▶ [About this task]
The line containing "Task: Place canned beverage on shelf" marks the end; write out exactly every line from the start of the data up to and including it, without the pictures.

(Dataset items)
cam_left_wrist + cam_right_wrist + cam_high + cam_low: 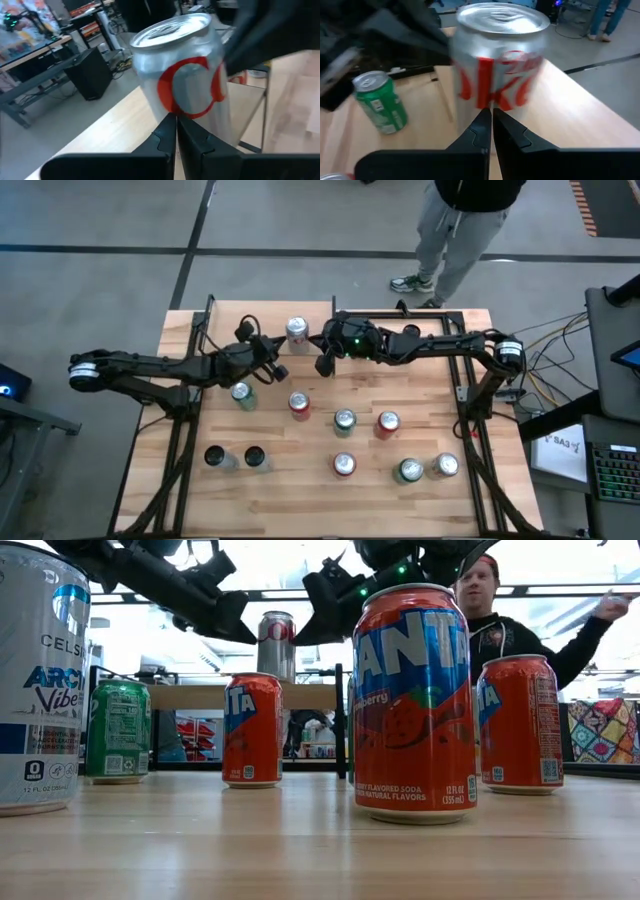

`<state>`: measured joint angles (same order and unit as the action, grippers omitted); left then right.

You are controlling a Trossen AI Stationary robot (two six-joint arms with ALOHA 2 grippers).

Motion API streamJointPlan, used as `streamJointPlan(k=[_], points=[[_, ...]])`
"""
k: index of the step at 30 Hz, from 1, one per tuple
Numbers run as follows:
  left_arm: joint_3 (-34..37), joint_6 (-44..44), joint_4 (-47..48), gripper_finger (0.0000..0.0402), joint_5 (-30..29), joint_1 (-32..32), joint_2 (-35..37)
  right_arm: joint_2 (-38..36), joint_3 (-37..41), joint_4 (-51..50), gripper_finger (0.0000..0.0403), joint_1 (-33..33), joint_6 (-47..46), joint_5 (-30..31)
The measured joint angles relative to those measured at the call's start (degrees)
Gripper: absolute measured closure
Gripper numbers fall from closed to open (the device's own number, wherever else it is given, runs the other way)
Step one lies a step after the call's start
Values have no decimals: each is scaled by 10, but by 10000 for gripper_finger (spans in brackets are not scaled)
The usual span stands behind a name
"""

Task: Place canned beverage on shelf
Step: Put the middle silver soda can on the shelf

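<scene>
A silver canned beverage with red lettering (297, 332) stands upright, bottom down, on the shelf (258, 315), a light wood board with black posts at the table's far left. It shows close up in both wrist views (185, 75) (497, 65) and between the two grippers in the low view (277, 643). My left gripper (279, 370) is shut, just near and left of the can. My right gripper (324, 366) is shut, just near and right of it. The low view shows a gap between each gripper and the can.
Several cans stand on the tabletop near the shelf: a green one (243, 394), red ones (299, 404) (387, 423), others toward the near right (410, 470). Two dark-topped containers (215, 457) stand near left. A person (455, 230) stands beyond the far edge.
</scene>
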<state>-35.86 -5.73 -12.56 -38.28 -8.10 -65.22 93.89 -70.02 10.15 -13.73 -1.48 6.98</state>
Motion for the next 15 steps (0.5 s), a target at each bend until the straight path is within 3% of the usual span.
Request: streamJointPlan(k=[9, 15], points=[[0, 8, 40, 402, 1, 4, 16, -2, 0, -18, 394, 5, -6, 5], [0, -13, 58, 402, 131, 9, 29, -4, 0, -23, 394, -5, -2, 54]])
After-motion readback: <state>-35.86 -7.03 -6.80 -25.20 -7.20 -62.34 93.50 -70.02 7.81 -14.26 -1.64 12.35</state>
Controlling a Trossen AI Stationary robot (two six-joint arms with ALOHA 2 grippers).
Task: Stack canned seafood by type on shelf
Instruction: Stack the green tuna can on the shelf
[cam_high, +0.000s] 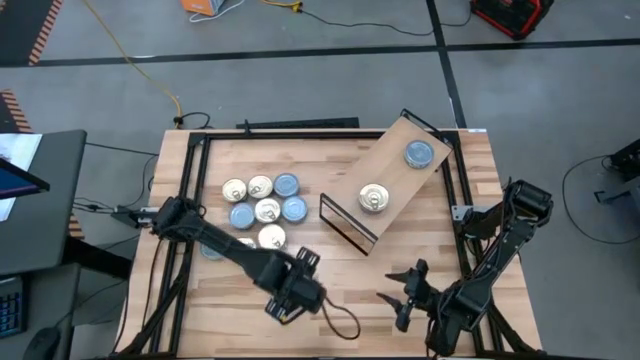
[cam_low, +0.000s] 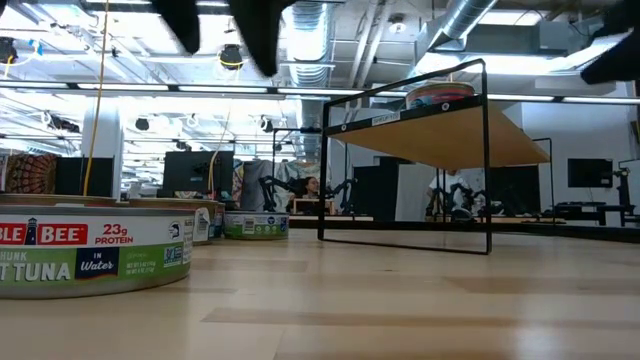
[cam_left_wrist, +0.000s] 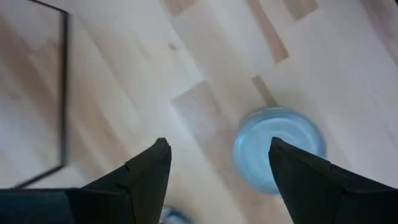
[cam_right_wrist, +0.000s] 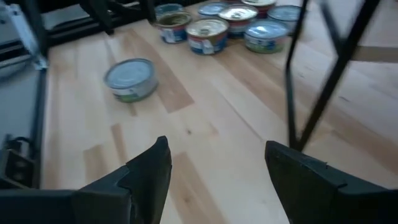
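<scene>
Nearest the low camera stands a tuna tin (cam_low: 95, 255) with a printed label, on the wooden tabletop (cam_high: 340, 280). Landmark: the shelf (cam_high: 385, 180) — a light wood board on a thin black frame — set at an angle toward the far right of the tabletop. On its board rest two tins, well apart: a blue-lidded tin (cam_high: 418, 154) at the far end and a gold-lidded tin (cam_high: 374, 198) nearer the middle. To the left of the shelf lies a cluster of tins (cam_high: 262, 208), gold and blue lids mixed, close together. Left gripper (cam_high: 292, 300) hovers over the near edge of the table, forward and left of the shelf, fingers apart and empty; one lone blue tin (cam_left_wrist: 278, 148) lies beneath it. Right gripper (cam_high: 403, 297) — fingers likewise spread, holding nothing — sits forward of the shelf.
</scene>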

▶ [Expected answer]
cam_left_wrist + cam_right_wrist + cam_high + cam_low: 

`<state>`: measured joint angles (same order and unit as the action, grippers omitted); left then right.

You are controlling a Trossen AI Stationary robot (two six-joint arms with ALOHA 2 grippers).

Motion API streamJointPlan, used as `streamJointPlan(k=[_], points=[[_, ...]])`
"""
k: index of the step at 30 Hz, from 1, one per tuple
Numbers run as follows:
  left_arm: joint_3 (-34..37), joint_6 (-44..44), joint_4 (-47..48), gripper_finger (0.0000..0.0402), joint_5 (-30..29), joint_1 (-32..32), joint_2 (-35..37)
  right_arm: joint_2 (-38..36), joint_3 (-37..41), joint_4 (-51..50), gripper_finger (0.0000..0.0403), joint_1 (-33..33), joint_6 (-47..46), joint_5 (-30..31)
The measured joint angles relative to those measured at the call's start (degrees)
Gripper: absolute measured closure
Gripper numbers fall from closed to open (the device's own number, wherever else it is given, runs the other way)
Step one lies a step after the call's start
Values have no decimals: each is scaled by 10, but by 10000 for gripper_finger (spans in brackets are not scaled)
The usual span stands behind a name
"""

Task: Place canned beverage on shelf

Now the exercise is complete.